What you have to do:
Below are the records. Retype exactly the lines between the lines holding "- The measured" and "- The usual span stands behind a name", inclusive.

________________

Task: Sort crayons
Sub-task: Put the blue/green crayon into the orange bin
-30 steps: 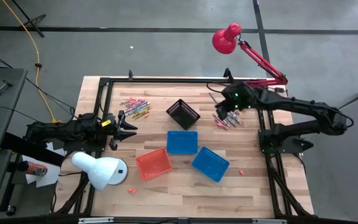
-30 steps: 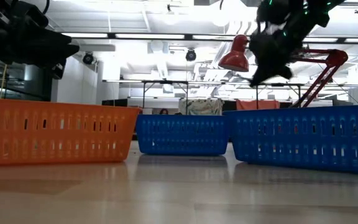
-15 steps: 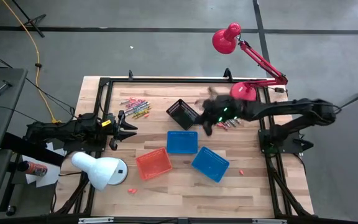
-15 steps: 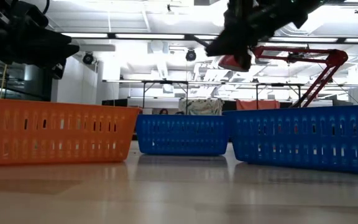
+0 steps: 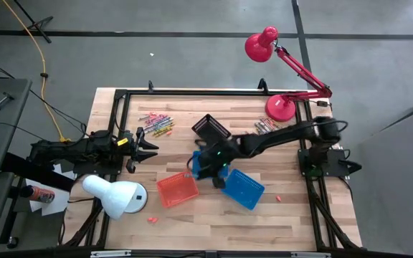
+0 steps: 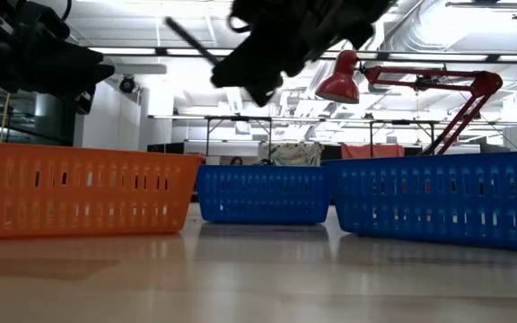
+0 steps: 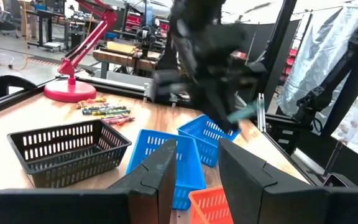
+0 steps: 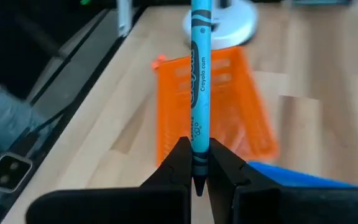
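My right gripper (image 5: 208,162) hovers over the middle blue basket (image 5: 219,169), shut on a teal crayon (image 8: 199,74). That crayon also shows in the left wrist view (image 7: 245,112). Two heaps of crayons lie on the table, one at the far left (image 5: 156,123) and one at the far right (image 5: 267,125) beside the red lamp's base (image 5: 279,107). My left gripper (image 7: 194,168) waits open and level at the table's left edge (image 5: 149,148), holding nothing. My right gripper pinches the teal crayon near its tapered end (image 8: 197,146) between the two fingers. The crayon lies along the fingers' line, and most of its length sticks out forward past the fingertips (image 8: 180,155). It is lifted clear, above the baskets.
A black basket (image 5: 211,129) stands behind the middle blue one, a second blue basket (image 5: 244,189) to the near right and an orange basket (image 5: 178,188) to the near left. A white lamp (image 5: 117,195) sits at the near left corner. Stray crayons (image 5: 279,197) lie near the front.
My right gripper has swung from the far right crayon heap toward the table's left and near edges, sinking a little, and now stands over the middle blue basket. Its wrist has rolled on the way.
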You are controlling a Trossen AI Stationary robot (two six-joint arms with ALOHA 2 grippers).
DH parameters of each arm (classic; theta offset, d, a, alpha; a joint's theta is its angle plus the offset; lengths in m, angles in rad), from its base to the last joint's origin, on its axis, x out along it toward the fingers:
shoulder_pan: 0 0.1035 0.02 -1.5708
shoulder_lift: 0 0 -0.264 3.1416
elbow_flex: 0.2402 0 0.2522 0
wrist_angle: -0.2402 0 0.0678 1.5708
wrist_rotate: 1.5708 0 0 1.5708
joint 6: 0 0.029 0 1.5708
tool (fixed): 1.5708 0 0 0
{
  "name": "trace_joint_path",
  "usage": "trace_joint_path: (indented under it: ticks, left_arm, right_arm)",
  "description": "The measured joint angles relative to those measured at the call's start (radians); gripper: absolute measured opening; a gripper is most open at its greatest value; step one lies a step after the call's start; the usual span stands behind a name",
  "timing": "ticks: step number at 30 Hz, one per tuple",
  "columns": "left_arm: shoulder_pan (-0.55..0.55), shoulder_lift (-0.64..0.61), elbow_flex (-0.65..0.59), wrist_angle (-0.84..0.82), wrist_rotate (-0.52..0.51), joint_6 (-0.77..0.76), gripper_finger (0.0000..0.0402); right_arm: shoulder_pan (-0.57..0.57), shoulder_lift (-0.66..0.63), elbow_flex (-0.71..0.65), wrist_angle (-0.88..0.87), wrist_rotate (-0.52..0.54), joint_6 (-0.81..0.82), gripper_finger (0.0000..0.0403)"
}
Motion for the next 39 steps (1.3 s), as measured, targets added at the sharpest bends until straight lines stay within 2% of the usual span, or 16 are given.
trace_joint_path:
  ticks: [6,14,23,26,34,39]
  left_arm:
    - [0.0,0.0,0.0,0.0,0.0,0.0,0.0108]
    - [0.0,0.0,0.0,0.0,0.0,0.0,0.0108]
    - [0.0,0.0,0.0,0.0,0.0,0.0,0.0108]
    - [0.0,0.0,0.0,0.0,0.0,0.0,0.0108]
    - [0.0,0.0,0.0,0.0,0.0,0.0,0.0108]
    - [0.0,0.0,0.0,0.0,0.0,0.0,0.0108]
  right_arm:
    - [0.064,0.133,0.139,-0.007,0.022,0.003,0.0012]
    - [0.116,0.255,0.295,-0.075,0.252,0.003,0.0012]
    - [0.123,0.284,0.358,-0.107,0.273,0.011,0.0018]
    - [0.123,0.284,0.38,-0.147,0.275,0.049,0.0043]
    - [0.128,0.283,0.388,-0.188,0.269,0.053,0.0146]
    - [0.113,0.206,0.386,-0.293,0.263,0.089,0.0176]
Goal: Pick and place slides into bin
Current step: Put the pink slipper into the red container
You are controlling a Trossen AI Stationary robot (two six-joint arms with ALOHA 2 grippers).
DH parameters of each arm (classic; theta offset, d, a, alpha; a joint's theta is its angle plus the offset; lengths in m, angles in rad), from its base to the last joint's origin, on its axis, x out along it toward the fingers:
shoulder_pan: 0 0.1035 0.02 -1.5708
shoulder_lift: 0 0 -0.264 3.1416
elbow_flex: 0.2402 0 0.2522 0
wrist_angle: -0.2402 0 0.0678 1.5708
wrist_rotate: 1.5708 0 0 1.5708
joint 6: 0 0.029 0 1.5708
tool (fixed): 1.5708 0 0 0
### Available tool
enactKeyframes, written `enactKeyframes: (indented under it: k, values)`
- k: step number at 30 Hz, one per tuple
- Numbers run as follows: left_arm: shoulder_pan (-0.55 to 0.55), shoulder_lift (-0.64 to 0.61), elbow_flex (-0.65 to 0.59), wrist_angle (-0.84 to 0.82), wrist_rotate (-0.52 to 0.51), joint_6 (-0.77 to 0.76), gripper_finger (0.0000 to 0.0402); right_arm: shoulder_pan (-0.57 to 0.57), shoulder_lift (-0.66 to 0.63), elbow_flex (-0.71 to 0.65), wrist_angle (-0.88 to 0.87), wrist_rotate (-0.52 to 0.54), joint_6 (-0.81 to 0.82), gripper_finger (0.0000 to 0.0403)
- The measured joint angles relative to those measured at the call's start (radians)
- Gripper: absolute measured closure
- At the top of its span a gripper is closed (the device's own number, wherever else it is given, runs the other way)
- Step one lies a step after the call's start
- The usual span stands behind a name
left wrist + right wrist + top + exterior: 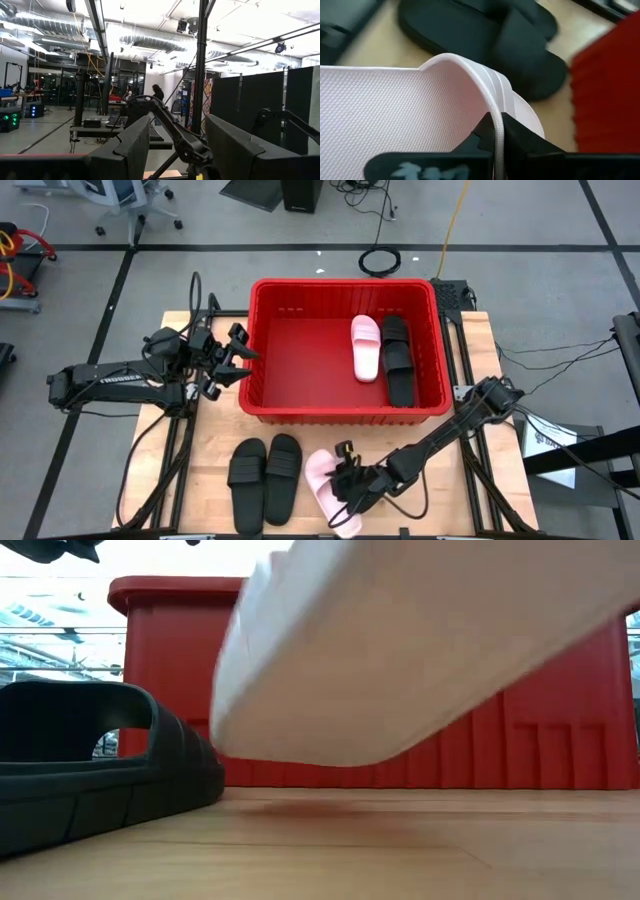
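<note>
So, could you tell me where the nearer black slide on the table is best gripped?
Probably the wide strap of the black slide: it arches clear of the sole, giving an edge to pinch. Come from above; the other black slide lies close alongside, and the table blocks a low approach.

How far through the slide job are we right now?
Three slides look done: one pink and two black lie in the red bin. In hand: the right claw grips the second pink slide, lifted off the table. Left: two black slides on the table. The left claw waits by the bin.
</note>
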Motion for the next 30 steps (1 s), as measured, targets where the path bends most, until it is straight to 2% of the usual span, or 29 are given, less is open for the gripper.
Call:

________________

Output for this exercise:
- The measured joint angles relative to those measured at the call's start (radians)
- Gripper: absolute measured closure
- At the top of its span a gripper is closed (the device's own number, wherever else it is given, runs the other way)
- Step one lies a step after the call's start
- The usual span stands behind a name

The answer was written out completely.